For many years, I would walk into my Nonna’s kitchen and be greeted by the aroma of what I thought was the perfect tomato sauce.
In most Italian American households, the ritual of the “Sunday Sauce” was a standard way to celebrate the weekend. But in my family, tomato sauce wasn’t just relegated to Sunday. It could show up any day of the week.
My grandmother’s sauce was so good because of the painstaking work that went into it. When in season, she would clean, cook, and jar bushels and bushels of ripe Roma tomatoes from a local farmer. Those tomatoes would be the base of her sauce.

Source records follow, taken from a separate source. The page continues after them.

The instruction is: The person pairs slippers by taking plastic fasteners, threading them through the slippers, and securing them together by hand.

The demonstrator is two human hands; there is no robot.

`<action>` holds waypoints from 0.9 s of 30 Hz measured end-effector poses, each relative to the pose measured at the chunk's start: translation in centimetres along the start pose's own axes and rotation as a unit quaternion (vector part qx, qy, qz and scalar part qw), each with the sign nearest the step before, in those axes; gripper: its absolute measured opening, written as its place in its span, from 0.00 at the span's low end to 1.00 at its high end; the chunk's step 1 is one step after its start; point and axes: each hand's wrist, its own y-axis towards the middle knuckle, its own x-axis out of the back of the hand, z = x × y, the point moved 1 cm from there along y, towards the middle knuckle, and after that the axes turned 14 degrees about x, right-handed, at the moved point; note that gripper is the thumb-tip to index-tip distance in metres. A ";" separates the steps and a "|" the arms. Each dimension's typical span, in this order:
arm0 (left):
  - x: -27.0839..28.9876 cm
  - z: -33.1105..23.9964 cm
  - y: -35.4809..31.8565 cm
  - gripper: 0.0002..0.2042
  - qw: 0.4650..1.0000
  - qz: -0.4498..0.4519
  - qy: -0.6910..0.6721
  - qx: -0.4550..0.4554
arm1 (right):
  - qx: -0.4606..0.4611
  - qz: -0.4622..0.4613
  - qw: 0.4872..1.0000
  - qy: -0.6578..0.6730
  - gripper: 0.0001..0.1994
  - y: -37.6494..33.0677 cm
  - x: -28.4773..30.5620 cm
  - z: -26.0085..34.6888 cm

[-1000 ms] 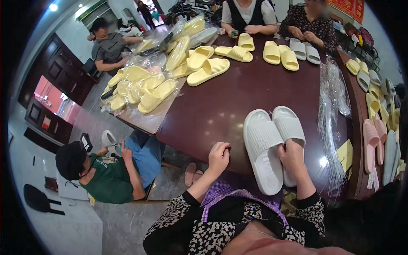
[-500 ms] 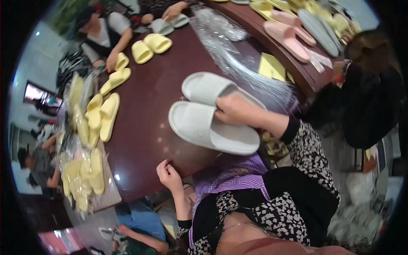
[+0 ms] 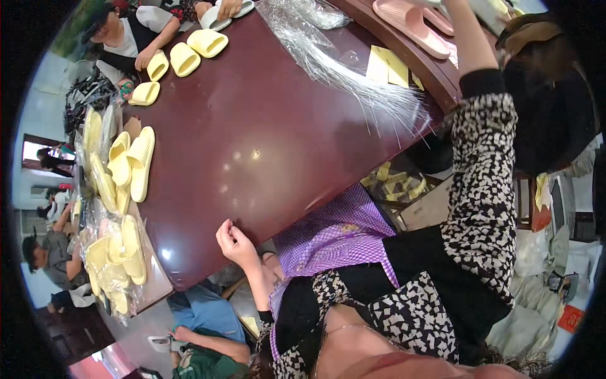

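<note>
- The left hand (image 3: 238, 245) hangs just beyond the table's near edge, to the left of the apron (image 3: 341, 234). Its fingers are loosely curled; whether they pinch anything small cannot be told.
- The right hand (image 3: 455, 4) reaches to the far right, above the ledge (image 3: 435, 77), and is mostly cut off by the edge of view. How far its fingers are open, or what they grip, cannot be told.
- A pale slipper (image 3: 432, 2) shows only as a sliver just left of the right hand, near the pink slippers (image 3: 413, 30) on the ledge.
- On the table (image 3: 214, 145), clear strands (image 3: 363, 90) and yellow cards (image 3: 387, 67) lie at the far right.
- Yellow slippers (image 3: 185, 60) line the far left; bagged slippers (image 3: 98, 252) are heaped at the left.
- A co-worker's hand (image 3: 230, 7) touches a grey slipper (image 3: 216, 20) at the far side.
</note>
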 end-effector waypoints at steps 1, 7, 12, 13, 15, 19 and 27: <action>0.4 0.0 0.0 0.08 1.000 -0.003 0.001 0.001 | 0.015 -0.014 0.996 0.085 0.13 -0.9 -0.4 0.8; -0.1 -0.3 -0.3 0.08 1.000 0.011 0.001 -0.006 | 0.100 0.259 0.940 0.198 0.11 -13.0 -11.3 0.1; -1.1 0.4 -0.3 0.08 1.000 0.020 0.001 0.000 | -0.025 0.287 0.930 0.228 0.10 -18.0 -16.8 2.5; 0.5 0.1 -0.4 0.08 1.000 0.003 0.000 -0.004 | -0.005 0.279 0.929 0.243 0.10 -17.3 -17.2 4.1; 0.2 0.3 -0.2 0.08 1.000 -0.004 0.006 -0.009 | -0.001 0.249 0.948 0.198 0.10 -17.5 -18.3 4.4; -0.8 0.6 0.3 0.08 0.999 -0.010 0.017 -0.025 | -0.008 0.253 0.953 0.167 0.11 -17.5 -19.8 4.4; 0.6 -1.8 0.6 0.08 0.998 -0.045 -0.004 -0.044 | -0.006 0.295 0.951 0.090 0.18 -16.3 -19.3 9.5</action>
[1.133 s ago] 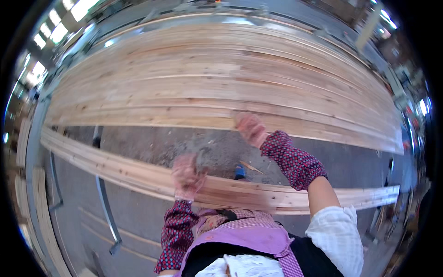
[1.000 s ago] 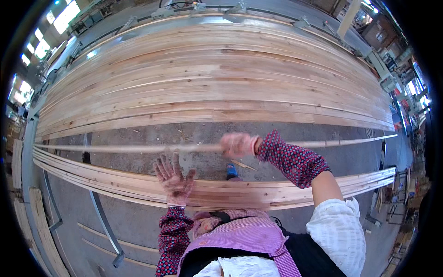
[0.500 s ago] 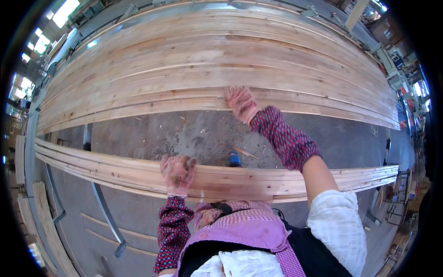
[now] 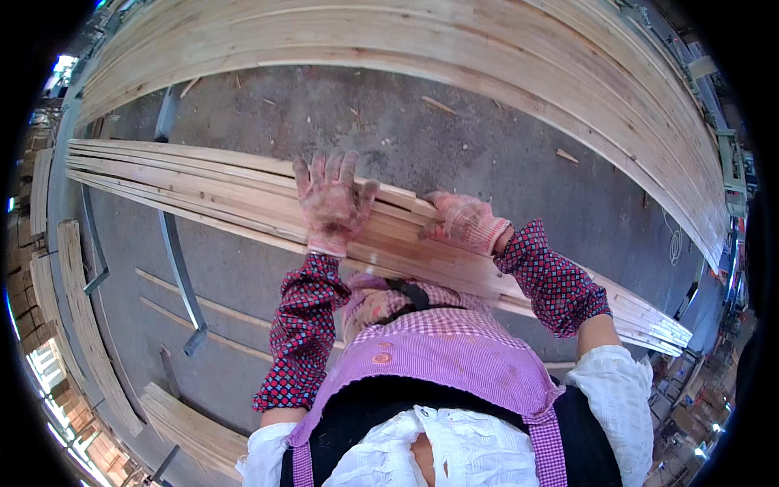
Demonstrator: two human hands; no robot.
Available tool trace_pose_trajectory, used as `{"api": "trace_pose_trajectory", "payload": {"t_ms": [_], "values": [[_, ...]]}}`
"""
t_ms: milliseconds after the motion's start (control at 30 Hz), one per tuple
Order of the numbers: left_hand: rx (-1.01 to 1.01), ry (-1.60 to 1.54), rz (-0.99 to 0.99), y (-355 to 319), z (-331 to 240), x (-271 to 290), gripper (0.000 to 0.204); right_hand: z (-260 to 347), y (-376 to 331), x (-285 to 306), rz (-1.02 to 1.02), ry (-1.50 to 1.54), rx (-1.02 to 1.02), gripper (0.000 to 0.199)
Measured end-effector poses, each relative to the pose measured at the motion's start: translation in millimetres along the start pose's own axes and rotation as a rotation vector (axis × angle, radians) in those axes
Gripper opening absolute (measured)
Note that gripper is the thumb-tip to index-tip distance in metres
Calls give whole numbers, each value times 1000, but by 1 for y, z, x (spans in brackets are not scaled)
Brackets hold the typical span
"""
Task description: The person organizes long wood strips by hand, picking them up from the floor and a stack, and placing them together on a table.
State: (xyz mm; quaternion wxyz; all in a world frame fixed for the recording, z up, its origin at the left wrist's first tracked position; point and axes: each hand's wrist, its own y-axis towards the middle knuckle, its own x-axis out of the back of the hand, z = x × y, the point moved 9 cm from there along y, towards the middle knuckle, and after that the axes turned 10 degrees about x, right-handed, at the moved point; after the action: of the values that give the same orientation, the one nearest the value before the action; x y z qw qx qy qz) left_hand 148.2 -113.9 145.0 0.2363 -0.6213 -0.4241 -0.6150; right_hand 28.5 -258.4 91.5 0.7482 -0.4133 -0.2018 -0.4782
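Note:
A long near stack of pale wooden strips (image 4: 235, 195) runs across in front of me, close to my body. Spread-fingered and flat, my left hand (image 4: 335, 203) in a soiled pink glove rests on top of the strips. To its right, my gloved right hand (image 4: 464, 223) curls its fingers round a wooden strip (image 4: 398, 197) on the far side of the stack. That strip's blunt end shows beside the right fingers. My right thumb and palm are partly hidden by the glove's angle.
Beyond a gap of grey floor (image 4: 406, 118) with wood scraps lies a wide bed of long boards (image 4: 349, 36). Metal support bars (image 4: 180, 276) stick out below the near stack at left. More boards (image 4: 89, 316) lie at the lower left.
My right hand has come back from the far boards to the near stack and closed on a strip. The left hand's fingers have spread. The view has tilted nearer to my body.

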Motion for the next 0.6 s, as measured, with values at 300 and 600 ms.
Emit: {"api": "trace_pose_trajectory", "payload": {"t_ms": [300, 600], "values": [[9, -53, -46, -1, 7, -10, 72, -9, -7, 12, -62, -18, -95, 57], [1059, -1431, -355, -25, 91, -12, 55, -15, -30, 42, -272, -82, -155, 51]]}}
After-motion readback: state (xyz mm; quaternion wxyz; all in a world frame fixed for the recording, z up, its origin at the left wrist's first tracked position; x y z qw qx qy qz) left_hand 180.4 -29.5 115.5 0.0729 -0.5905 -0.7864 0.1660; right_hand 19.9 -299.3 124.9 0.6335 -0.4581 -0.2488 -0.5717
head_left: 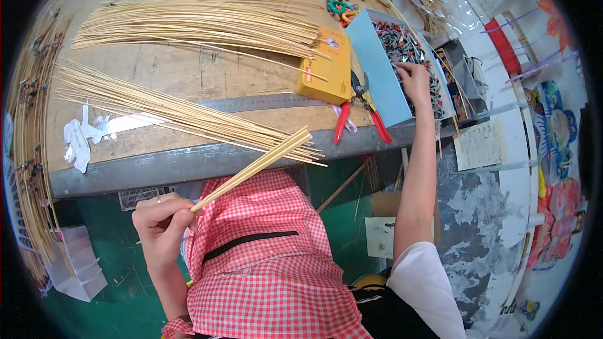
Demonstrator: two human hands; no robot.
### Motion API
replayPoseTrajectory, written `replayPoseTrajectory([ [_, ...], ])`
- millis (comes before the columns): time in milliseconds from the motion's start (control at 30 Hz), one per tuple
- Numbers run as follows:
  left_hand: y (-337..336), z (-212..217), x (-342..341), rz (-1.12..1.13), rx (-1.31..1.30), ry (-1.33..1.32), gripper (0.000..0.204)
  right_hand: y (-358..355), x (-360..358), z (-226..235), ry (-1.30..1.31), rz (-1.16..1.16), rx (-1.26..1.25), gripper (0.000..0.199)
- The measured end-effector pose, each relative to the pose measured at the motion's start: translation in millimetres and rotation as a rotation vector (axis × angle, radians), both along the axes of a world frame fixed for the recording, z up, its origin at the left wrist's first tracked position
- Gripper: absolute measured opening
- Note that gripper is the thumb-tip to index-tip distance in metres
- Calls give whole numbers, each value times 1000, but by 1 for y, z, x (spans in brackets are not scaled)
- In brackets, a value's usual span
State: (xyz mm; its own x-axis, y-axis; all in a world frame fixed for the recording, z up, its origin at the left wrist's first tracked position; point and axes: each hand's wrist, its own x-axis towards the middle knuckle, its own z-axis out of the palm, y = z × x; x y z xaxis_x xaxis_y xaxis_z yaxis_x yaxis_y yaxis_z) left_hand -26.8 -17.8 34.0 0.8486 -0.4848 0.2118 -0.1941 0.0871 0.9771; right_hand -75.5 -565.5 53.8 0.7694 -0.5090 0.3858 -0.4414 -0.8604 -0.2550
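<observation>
A small bunch of thin bamboo sticks (251,170) is pinched in my left hand (164,223), in front of the table's near edge. The sticks slant up to the right, their far ends over a loose bundle of bamboo sticks (188,108) on the table. My right hand (416,85) reaches into a light blue box (375,66) at the right. Small dark metal clips with red bits (402,41) fill this box. My right fingers are drawn together among the clips, and whatever they grip is hidden.
A larger bundle of sticks (195,24) lies farther back, its right ends by a yellow box (328,69). Red-handled pliers (377,122) and a steel ruler (251,102) lie nearby. Sticks with clips (28,107) stand at the far left. White scraps (76,144) rest near the left edge.
</observation>
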Motion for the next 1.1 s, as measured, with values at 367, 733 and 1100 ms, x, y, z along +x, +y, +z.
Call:
replayPoseTrajectory([
  [367, 8, 4, 5, 40, 97, -35, 8, 60, -9, 26, -730, 169, 803, 20],
  [733, 8, 5, 6, 47, 38, -34, 6, 316, 15, -7, -404, 693, 1443, 13],
  [1100, 2, 1, 2, -32, -25, -46, 7, 377, 21, -24, -156, 919, 1827, 19],
])
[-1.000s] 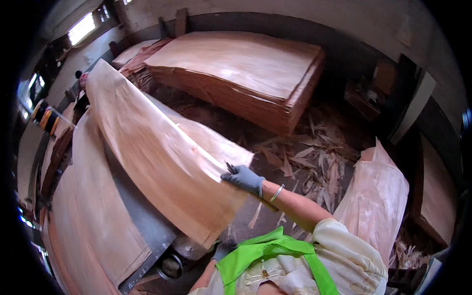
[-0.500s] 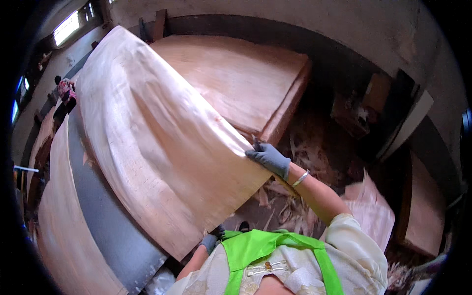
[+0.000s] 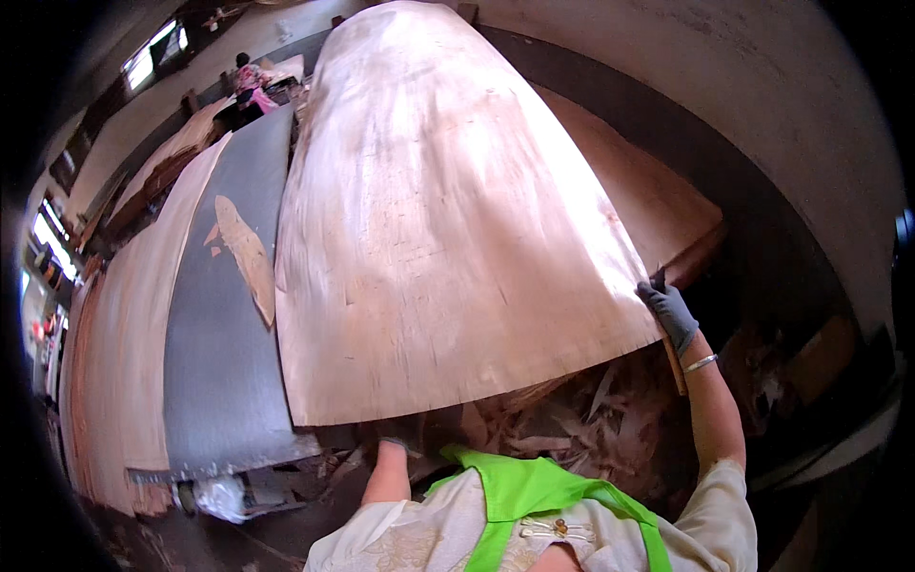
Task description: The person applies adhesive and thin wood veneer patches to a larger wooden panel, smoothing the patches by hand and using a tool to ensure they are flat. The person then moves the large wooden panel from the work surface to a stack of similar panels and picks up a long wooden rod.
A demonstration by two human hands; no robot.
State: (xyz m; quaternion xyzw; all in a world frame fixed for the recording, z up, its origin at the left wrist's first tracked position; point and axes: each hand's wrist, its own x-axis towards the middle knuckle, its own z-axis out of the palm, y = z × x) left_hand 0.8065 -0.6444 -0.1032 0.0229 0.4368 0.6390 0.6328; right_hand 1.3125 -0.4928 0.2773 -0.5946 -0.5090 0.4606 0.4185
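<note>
A large thin sheet of wood veneer, pale brown, is lifted in front of me and fills the middle of the view. My right hand, in a grey glove, grips its lower right corner. My left hand, also gloved, holds the sheet's bottom edge from beneath and is mostly hidden by it. Both arms reach up from a cream shirt with a green strap.
A dark grey conveyor belt runs on the left with a veneer scrap on it. Stacked veneer lies further left, another stack at right. Wood scraps litter the floor. A person stands far back.
The veneer sheet has swung up and to the right off the belt, now covering most of the view. My right hand rose and moved right with its corner.
</note>
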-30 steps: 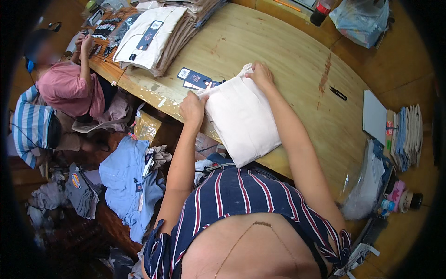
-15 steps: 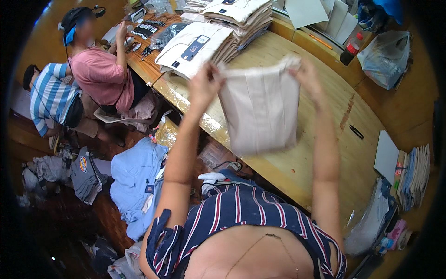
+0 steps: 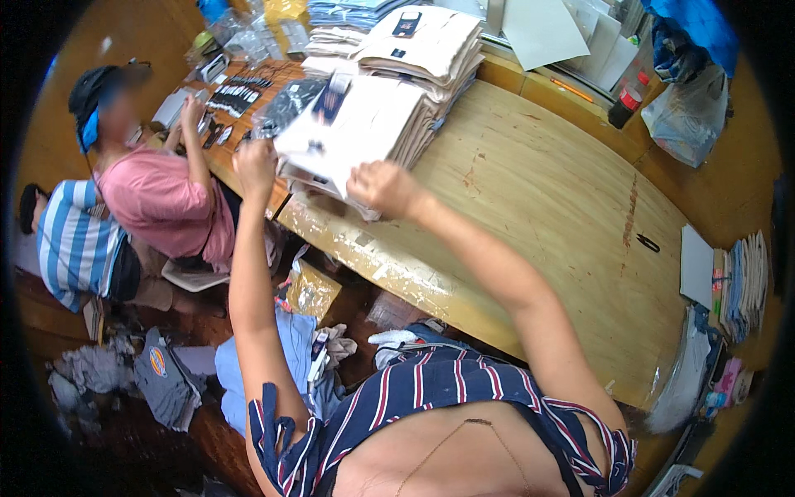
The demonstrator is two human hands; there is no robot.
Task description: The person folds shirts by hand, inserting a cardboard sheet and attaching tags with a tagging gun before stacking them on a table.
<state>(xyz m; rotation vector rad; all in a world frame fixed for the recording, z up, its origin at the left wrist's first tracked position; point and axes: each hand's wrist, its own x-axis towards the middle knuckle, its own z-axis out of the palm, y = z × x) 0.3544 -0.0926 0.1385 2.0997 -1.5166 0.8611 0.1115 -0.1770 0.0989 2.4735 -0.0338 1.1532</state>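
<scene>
A folded cream garment (image 3: 352, 124) with a dark tag lies over the nearer stack of similar folded garments, its front edge blurred by motion. At that edge's left corner is my left hand (image 3: 255, 161), fingers closed on the cloth. My right hand (image 3: 385, 187) is closed on its right corner. Below the garment, the folded edges of the stack (image 3: 414, 137) show at the right. Behind it rises a second pile of cream garments (image 3: 422, 37), a dark tag on top.
The wooden table (image 3: 530, 215) bears small black thread snips (image 3: 648, 243) at its right. A cola bottle (image 3: 629, 99) stands on the ledge by a hanging plastic bag (image 3: 687, 116). At left sits a co-worker in pink (image 3: 166, 195); light-blue clothes (image 3: 236, 373) lie below.
Both hands have carried the cream garment leftward from above the bare tabletop onto the nearer stack. Its dark tag now faces up. The head view has shifted slightly.
</scene>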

She would make enough for a year’s supply. The work that went into was so physically grueling that most family members that she called on for help would not be able to keep up with her.
Now that she’s been gone for awhile, and that fabulous sauce is no more, I’ve been trying my hand in the kitchen with my sauce pot, trying to recreate that magic. And you know what? Trying to be as good as my Nonna in the kitchen is a concept met with failure.
Failure because I’ve been chasing that perfect tomato sauce from my youth, but it just won’t happen. Because there is no perfect. There is only good, or great (Photo: a recent pot of my creation).
The perfect is the enemy of the good
While chasing perfection, I’ve learned that excellence is attainable with some work, a little practice, and experimentation. My first foray into the art of sauce making, as I remember, wasn’t very good. A little bland, too much acidity, not at all like the flavor I was trying to duplicate.
But I kept trying. Taking different approaches. Instead of just cooking with olive oil, using a little butter as well. Peperoncino added to salt and black pepper. Then maybe some red wine in the next pot. A little sugar. With pork as a base, and without pork.
You probably get the drift. I was trying to find my sweet spot.
The key is the tomato. While I haven’t tackled my Nonna’s work of turning farm fresh tomatoes into shelves of goodness filled jars in my cellar, I use the best tomatoes I can find. I’ve tried many brands along the road to find what I like, and the San Marzano tomato is superior to all others. The Cento brand is the best.
Yes, they are twice the price of your standard canned tomato, but that’s OK. This is one area where I refuse to skimp. And it’s worth it. While I can’t duplicate the aroma and taste of the sauce that used to simmer on my Nonna’s stove, I come damn close.
Note to my kids
Life is a lot like my tomato sauce . It will never be perfect. The more you search for perfection, the less likely you are to find it. This will make you unhappy. There will always be something bigger, better, faster, more expensive, and maybe…tastier…than what you have.
This doesn’t matter. Don’t even pay it attention. Forget about being perfect.
- Try to be really good, even excellent, in what you like to do.
- Give it your best shot. Keep trying.
- If your “sauce” isn’t good the first time – try it again.
- Don’t quit.
- Keep “cooking”…with just your effort, that sauce eventually becomes tasty.
- Life is good with small, everyday things that you love…like tomato sauce.
- Nonna always said “Life is precious”. Take that to heart. Don’t waste it chasing “perfect”.